My African violet ‘Magnolia’ has recently sported (spontaneously mutated) from its original form. Both the flowers and the leaves have changed.
African violet ‘Magnolia’ was hybridized by M. Burns and registered with the African Violet Society of America in 1986 by R. Nadeau. The official description for the original hybrid reads:
Magnolia (6378) 09/20/1986 (M. Burns/R. Nadeau) Semidouble-double light pink. Black-green, ovate, pointed, glossy, pebbled/red back. Large (DAVS 1351)
My Magnolia now has supreme foliage: the leaves darker in color, larger and rounder, very thick, more scalloped and hairy, and they are very brittle and break easily. The petioles (leaf stems) are also very thick and brittle.
Supreme foliage is not very common today in registered varieties, but First Class 2 lists over 180 different hybrids going as far back as the 1950s (the DuPont, Amazon and Supreme series’ are mentioned in vintage African violet books on my shelf).

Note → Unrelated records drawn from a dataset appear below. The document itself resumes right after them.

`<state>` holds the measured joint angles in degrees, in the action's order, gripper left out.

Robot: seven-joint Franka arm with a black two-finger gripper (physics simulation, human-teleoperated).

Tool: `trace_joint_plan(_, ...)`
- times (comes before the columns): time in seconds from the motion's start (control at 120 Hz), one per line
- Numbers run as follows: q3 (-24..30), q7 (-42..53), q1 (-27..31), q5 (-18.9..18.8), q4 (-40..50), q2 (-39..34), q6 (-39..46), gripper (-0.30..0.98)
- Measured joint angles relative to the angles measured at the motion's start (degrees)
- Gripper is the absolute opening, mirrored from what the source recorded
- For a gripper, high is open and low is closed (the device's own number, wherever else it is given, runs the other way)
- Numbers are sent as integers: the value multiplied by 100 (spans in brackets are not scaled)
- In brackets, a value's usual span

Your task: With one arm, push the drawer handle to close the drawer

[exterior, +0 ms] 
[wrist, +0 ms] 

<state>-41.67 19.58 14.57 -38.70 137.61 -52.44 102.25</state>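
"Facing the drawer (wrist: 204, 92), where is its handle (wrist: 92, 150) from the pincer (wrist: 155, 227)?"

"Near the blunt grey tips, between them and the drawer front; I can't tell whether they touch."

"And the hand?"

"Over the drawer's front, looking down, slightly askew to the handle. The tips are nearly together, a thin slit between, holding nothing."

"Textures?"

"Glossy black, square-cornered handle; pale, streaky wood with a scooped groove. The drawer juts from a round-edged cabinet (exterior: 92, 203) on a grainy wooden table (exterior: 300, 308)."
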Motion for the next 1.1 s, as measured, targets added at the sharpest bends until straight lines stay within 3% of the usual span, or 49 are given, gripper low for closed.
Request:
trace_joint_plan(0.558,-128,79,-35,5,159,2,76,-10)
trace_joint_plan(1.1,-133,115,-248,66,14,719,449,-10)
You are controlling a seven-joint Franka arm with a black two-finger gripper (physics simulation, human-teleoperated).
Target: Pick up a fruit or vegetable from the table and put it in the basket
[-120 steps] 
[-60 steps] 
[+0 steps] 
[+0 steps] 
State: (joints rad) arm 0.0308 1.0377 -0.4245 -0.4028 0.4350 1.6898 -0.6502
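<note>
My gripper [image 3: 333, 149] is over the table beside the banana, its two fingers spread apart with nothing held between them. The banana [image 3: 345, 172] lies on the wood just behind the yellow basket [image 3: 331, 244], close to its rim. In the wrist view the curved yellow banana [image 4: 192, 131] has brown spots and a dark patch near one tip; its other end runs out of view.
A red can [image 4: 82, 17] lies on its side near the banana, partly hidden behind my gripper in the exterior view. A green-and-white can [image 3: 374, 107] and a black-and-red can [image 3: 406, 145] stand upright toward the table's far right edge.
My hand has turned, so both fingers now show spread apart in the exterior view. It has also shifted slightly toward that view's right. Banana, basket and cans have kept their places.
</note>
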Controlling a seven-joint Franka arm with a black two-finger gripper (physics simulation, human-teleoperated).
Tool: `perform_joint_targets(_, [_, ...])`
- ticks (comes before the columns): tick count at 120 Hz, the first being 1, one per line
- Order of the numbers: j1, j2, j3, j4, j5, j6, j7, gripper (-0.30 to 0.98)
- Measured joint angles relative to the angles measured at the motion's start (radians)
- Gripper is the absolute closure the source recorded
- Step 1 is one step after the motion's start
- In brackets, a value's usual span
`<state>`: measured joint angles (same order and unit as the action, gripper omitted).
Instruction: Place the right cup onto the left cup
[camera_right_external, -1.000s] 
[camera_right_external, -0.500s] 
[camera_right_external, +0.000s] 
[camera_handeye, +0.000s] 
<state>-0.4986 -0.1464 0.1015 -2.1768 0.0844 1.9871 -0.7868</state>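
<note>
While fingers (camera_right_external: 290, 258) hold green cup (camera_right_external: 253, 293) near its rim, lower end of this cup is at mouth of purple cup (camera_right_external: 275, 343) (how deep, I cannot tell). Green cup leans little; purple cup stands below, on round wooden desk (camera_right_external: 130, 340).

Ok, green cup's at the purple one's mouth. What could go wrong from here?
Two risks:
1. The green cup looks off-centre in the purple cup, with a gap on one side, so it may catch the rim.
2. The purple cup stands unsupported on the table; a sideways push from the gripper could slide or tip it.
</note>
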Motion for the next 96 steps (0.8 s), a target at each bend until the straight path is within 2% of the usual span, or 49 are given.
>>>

You can learn more about the various kind of African leaf types here (PDF) and here (PDF), or browse photos of some interesting leaf types I’ve had in my collection.
The flowers on my African violet have also mutated – both the colors and texture have changed. The petals have very heavy substance, thick and waxy, and the color is now a deep rose with darker shadings:
I have grown two other plants with supreme foliage: Wee Willie Winkie Supreme (an unregistered Baker hybrid that sported from the original) and Cherry Dots Supreme (Cherry Dots, also an unregistered hybrid by Baker, became supreme while in my collection – it was my first encounter with foliage sporting, near-black foliage, pebbled foliage, supreme foliage, and my first variety having flowers with dogwood tips.
I don’t have either of these any longer – I wish I had taken better photos at the time.
I like the new Magnolia plant better than the original Magnolia, especially the glossiness of the leaves and the waxy blossoms. For now I will be content striking leaves to see what kind of plants grow from Magnolia Supreme, and maybe cross-pollinating the plant with something else in my collection to see what the seeds produce – you never know what you’ll get. I will be paying close attention to the plant, though – if it sported once, it might sport again… and you never know what you’ll get 🙂 .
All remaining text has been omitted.